Profilattico. Oms: “Più pubblicità per raddoppiarne l’uso”

Profilattico. Oms: “Più pubblicità per raddoppiarne l’uso”

Profilattico. Oms: “Più pubblicità per raddoppiarne l’uso”
L’Oms ha analizzato i dati relativi a 23 mila persone: chi è sottoposto a pubblicità sull’uso di preservativi o a campagne di marketing – che possano prevedere ad esempio la distribuzione gratuita di questi anticoncezionali – ha poi il doppio delle possibilità rispetto alla media di usarli.

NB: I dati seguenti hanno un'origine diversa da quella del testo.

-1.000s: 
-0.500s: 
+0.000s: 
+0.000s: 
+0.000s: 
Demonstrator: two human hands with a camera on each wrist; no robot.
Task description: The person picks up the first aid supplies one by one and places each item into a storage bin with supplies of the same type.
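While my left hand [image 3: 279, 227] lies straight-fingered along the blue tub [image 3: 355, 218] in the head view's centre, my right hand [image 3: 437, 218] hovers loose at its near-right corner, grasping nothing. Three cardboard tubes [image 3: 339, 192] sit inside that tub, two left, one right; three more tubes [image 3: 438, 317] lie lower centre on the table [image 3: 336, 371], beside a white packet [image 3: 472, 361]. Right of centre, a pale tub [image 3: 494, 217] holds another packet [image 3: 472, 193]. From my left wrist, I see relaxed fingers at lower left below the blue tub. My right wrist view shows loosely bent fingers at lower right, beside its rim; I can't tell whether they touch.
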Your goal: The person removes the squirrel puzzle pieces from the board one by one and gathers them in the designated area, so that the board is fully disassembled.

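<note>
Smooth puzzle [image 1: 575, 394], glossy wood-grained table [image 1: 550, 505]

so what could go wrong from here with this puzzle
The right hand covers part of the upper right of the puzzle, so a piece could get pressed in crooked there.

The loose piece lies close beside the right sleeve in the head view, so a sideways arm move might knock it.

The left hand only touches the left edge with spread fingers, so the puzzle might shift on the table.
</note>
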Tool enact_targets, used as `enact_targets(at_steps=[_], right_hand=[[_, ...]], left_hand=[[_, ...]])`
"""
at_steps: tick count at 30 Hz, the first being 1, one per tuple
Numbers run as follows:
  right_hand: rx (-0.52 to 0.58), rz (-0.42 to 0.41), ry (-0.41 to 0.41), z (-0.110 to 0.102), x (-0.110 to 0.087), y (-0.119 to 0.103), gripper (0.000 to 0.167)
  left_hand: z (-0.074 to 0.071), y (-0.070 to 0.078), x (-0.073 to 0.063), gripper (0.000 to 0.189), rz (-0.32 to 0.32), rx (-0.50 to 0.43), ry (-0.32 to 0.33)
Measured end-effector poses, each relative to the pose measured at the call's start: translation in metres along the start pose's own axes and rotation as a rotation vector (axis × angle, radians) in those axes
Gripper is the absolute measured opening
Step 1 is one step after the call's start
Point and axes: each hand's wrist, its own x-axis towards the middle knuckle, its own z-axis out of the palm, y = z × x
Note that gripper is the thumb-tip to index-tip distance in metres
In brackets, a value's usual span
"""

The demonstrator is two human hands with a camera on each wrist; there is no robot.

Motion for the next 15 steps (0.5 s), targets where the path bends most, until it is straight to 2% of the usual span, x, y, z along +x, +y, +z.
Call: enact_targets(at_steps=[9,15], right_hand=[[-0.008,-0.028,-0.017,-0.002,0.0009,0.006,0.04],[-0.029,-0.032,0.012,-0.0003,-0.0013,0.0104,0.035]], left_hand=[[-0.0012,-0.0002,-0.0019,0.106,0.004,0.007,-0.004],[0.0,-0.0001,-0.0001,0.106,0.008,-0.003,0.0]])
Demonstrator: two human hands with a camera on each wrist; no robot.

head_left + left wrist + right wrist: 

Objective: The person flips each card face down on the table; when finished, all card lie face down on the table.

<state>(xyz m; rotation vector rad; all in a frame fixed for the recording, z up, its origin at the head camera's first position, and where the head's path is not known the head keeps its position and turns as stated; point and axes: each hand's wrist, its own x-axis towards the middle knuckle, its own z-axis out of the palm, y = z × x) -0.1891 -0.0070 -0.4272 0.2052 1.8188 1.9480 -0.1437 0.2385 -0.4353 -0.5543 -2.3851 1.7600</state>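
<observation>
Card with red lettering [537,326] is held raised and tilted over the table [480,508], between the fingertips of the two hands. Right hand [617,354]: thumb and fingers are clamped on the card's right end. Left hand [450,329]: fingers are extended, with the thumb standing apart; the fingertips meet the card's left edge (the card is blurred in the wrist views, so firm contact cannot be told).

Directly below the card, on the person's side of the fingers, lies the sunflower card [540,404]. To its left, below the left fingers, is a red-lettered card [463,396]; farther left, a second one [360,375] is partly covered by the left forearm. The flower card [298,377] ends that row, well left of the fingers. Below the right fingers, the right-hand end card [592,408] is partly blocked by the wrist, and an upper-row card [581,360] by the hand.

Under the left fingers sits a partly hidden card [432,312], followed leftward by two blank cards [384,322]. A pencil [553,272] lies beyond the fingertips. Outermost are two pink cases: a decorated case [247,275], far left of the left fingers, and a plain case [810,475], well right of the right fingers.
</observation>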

Siamo ormai abituati a vedere campagne di marketing per molti beni diversi, e talvolta le pubblicità – quelle istituzionali, però – hanno anche provato a insegnarci a prendere cura di noi stessi e dell’ambiente in cui viviamo, vedi le vecchie pubblicità progresso. Chissà che presto questo principio non venga usato anche dall’Oms, in particolare per promuovere l’uso del preservativo: alcuni studi condotti dall’organizzazione, infatti, dimostrano che campagne pubblicitarie di questo tipo o altri metodi di marketing possano addirittura raddoppiare la possibilità che chi le ‘subisce’ decida di usare il profilattico.
 
Per dirlo gli esperti dell’Oms hanno analizzato i risultati di sei studi condotti in India e nell’Africa Sub-sahariana tra il 1990 e il 2010, che in tutto hanno coinvolto più di 23 mila persone. Su questo enorme campione, gli scienziati hanno dimostrato che chi era esposto a metodi di marketing sull’uso del profilattico, come ad esempio campioni gratuiti di alcuni preservativi di marche locali regalati in strada ma non solo, avevano una possibilità doppia rispetto alla media di usarli nei rapporti sessuali. “Un risultato impressionante, soprattutto per i paesi in via di sviluppo”, ha commentato Michael Sweat, co-autore della ricerca. “Le analisi dimostrano che aumentare la consapevolezza dell’importanza del preservativo e migliorare l’accesso al suo uso, anche tramite la distribuzione a basso costo o gratuita, possano determinare un effettivo cambiamento nei comportamenti e un miglioramento nello stile di vita, a livello sessuale”.
L’importanza dell’uso del profilattico per prevenire non solo gravidanze indesiderate, ma anche malattie infettive come Aids o epatite, era stato rimarcato anche nel corso della 19esima International Aids Conference di Washington, che si è svolta a fine luglio. In quell’occasione, infatti, una delle co-chair Diane Havlir, aveva ricordato come l’uso del preservativo sia importante in generale per tutti nella prevenzione dal contagio, ma aveva sottolineato il suo ruolo soprattutto per salvaguardare la salute delle donne, che presentano un rischio doppio rispetto agli uomini di contrarre l’Hiv tramite rapporti eterosessuali non protetti.